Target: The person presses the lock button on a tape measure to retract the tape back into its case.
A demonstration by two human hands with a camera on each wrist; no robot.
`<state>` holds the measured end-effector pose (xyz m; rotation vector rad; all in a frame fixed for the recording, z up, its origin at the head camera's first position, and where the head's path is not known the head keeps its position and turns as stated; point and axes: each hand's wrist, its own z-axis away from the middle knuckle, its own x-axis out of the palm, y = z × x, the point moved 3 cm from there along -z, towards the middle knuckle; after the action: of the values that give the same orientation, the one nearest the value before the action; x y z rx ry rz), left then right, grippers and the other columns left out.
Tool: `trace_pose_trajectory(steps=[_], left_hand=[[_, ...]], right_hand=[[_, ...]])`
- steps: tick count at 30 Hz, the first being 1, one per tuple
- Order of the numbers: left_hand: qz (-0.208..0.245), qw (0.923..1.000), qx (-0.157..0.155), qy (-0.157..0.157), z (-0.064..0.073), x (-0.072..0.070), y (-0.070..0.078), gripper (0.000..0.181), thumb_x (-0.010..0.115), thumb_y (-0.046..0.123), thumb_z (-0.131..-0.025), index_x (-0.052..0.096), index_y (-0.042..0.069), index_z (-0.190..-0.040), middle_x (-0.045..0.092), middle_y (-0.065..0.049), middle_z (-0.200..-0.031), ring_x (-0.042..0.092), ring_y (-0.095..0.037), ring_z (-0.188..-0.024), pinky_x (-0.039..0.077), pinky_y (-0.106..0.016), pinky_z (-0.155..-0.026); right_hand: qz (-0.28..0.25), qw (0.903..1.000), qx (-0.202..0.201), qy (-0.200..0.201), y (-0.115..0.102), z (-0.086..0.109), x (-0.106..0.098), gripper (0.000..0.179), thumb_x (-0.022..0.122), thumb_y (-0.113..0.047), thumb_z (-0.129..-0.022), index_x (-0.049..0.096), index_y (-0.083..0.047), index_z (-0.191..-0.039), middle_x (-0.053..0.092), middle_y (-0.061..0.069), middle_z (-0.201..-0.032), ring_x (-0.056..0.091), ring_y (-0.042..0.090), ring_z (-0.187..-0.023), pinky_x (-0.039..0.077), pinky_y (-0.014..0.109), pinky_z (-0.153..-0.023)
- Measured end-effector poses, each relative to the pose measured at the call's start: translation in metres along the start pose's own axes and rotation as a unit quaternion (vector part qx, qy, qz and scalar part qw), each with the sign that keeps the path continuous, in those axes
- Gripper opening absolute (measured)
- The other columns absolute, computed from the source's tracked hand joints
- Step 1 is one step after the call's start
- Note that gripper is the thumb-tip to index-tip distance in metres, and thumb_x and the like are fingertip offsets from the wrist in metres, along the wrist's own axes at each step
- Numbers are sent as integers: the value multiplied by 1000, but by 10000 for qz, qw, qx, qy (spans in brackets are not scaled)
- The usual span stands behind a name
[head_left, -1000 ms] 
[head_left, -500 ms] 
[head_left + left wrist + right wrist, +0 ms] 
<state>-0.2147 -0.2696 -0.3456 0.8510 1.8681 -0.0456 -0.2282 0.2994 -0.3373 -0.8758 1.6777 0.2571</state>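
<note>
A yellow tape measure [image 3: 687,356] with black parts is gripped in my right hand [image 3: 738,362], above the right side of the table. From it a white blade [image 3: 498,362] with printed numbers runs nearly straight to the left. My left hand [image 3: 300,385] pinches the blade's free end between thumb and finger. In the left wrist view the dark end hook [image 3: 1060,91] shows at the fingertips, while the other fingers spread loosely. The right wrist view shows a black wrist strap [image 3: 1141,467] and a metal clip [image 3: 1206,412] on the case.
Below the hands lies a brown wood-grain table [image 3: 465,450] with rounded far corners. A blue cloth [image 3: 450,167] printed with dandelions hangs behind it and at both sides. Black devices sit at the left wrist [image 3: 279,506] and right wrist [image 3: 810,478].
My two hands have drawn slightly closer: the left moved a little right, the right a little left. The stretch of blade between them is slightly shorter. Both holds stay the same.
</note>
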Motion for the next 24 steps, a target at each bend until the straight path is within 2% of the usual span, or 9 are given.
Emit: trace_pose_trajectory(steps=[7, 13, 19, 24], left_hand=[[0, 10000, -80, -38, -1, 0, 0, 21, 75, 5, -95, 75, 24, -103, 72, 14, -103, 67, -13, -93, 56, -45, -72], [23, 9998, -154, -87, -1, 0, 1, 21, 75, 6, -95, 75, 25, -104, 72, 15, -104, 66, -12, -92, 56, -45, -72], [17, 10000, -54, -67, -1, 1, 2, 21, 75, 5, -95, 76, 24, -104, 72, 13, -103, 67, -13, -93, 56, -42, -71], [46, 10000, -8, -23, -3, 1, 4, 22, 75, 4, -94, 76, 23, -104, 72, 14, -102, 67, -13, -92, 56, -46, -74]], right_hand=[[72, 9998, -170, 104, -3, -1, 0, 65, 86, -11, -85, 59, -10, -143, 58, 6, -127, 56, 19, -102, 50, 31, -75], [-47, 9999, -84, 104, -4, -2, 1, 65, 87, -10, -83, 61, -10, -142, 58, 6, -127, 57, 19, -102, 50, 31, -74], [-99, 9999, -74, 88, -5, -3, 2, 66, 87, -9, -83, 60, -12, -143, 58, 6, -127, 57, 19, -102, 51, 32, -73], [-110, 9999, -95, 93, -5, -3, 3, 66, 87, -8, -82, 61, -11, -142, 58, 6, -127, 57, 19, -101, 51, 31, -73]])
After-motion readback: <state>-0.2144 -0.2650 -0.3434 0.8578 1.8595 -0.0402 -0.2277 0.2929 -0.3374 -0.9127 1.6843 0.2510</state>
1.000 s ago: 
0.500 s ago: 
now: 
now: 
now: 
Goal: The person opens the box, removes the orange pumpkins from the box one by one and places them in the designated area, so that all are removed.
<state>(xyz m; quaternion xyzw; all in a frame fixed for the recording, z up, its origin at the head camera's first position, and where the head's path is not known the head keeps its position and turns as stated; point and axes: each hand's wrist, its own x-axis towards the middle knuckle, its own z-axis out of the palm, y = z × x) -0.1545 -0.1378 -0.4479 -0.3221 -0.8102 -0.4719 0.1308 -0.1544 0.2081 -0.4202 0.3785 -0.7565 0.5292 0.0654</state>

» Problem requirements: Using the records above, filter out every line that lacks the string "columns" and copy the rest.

» Your solution:
`<state>` holds the measured end-effector pose (xyz m; rotation vector rad; all in a frame fixed for the recording, z up, its origin at the head camera's first position, and where the head's path is not known the head keeps its position and turns as stated; point and axes: each hand's wrist, its own z-axis away from the middle knuckle, its own x-axis out of the palm, y = z × x, the point moved 3 cm from there along -z, towards the middle knuckle; after the action: of the values that give the same orientation, the one nearest the value before the action; x y z rx ry rz), left then right, grippers and the other columns left out.
- The other columns absolute, computed from the source's tracked hand joints

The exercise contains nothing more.